Transactions are signed and time-stamped which can help identify the honest party. This kind of structure can potentially scale to tens of thousands of transactions per second with instant transaction confirmation at lower fees.
We still get the benefits of transaction finality under this court system. Since the root chain layer serves as a judge, if there are disputes, we can still refer back to the root chain to settle with cryptographic proof.
Ethereum Scalability Technique 3: Sharding
To be completely honest, sharding is not just a Layer 2 scaling solution. Technically speaking, you can shard a root chain like Ethereum, or a sidechain built on top of Ethereum.

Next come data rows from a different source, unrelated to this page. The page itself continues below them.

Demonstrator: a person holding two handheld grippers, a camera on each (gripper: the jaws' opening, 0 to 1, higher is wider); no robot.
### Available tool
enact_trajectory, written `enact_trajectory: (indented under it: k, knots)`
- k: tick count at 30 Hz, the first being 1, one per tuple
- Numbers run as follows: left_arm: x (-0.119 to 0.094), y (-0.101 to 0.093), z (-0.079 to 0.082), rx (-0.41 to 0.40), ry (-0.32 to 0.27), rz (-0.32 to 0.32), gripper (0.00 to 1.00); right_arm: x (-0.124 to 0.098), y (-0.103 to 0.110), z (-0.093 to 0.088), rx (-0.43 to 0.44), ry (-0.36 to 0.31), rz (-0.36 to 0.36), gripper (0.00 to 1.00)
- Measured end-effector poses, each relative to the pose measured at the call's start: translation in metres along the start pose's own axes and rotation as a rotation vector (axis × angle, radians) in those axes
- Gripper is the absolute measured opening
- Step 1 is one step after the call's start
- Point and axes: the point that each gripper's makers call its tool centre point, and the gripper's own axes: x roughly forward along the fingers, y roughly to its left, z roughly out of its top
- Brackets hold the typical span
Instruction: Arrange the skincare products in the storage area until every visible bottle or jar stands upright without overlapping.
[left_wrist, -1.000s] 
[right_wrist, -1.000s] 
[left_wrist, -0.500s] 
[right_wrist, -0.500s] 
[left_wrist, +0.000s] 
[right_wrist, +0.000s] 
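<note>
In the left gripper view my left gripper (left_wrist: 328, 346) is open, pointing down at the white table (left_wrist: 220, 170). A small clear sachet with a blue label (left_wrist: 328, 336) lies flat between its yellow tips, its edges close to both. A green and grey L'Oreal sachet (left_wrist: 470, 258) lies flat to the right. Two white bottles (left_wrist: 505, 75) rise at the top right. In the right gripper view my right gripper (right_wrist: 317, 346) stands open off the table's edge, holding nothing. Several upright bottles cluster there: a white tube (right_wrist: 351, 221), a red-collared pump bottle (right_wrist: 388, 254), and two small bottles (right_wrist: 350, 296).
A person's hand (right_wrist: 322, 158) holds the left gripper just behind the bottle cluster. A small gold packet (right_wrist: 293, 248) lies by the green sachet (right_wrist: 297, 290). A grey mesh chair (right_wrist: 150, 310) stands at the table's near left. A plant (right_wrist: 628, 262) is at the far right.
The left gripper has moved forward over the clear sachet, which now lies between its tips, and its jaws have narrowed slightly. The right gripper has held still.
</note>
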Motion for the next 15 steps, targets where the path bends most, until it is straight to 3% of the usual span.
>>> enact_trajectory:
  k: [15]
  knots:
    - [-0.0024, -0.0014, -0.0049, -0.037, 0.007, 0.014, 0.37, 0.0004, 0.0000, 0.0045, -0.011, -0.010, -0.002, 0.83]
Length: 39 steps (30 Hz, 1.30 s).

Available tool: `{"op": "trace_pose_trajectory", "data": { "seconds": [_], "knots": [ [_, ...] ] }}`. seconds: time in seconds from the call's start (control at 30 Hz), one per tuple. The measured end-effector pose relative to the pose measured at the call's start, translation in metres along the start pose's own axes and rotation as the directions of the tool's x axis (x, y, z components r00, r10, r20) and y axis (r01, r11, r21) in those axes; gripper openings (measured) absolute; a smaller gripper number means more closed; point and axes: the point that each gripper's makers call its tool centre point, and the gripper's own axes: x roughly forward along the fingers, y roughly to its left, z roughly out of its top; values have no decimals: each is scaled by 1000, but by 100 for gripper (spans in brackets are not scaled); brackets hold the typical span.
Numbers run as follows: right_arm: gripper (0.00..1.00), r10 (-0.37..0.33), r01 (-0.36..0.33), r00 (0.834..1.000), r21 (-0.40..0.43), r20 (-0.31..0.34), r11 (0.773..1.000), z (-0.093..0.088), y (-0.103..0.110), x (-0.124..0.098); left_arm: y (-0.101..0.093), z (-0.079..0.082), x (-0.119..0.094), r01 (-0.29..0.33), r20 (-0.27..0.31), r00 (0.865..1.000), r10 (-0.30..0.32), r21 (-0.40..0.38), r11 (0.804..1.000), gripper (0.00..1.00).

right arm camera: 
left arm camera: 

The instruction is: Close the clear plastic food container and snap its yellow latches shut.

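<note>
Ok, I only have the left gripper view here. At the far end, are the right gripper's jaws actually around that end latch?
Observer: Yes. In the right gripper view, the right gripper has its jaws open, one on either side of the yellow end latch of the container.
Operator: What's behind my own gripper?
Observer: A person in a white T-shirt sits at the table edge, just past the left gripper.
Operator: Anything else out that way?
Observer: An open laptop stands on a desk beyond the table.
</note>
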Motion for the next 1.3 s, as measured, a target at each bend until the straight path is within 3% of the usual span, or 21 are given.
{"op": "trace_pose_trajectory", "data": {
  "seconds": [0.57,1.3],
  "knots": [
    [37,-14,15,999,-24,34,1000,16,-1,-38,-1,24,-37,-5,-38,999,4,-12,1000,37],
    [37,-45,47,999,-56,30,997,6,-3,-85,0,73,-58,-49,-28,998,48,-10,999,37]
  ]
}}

Either way, sharding is built to do one thing: exponentially increase the number of transactions a blockchain can process simultaneously.
On its own, Ethereum transactions must be processed by all the nodes. Because each node must independently verify every transaction, processing time is lengthy.
Sharding avoids this by relying on multiple networked machines that distribute the computational burden. The state of the network is divided into smaller sections or partitions called shards, with each running a smaller scale consensus protocol.
Rather than having all transactions computed on the base layer, we now have a network of shards processing their transactions simultaneously and communicating with the root chain (base layer). There’s a contract on the main chain to coordinate validation for the separate shards. Parallel processing here can really help increase transaction capacity per second per shard. As more nodes join the network, we can process even faster.
In short, sharding simply follows the same philosophy that any good team does. The more people you have working on a project simultaneously, the faster that project will get done.
Moving forward, blockchain will continue to gain steam as a technology for applications — not just cryptocurrency. However, in order for it to be fully accepted as a suitable technology to build upon, we need to be aware of the advancements that make it suitable.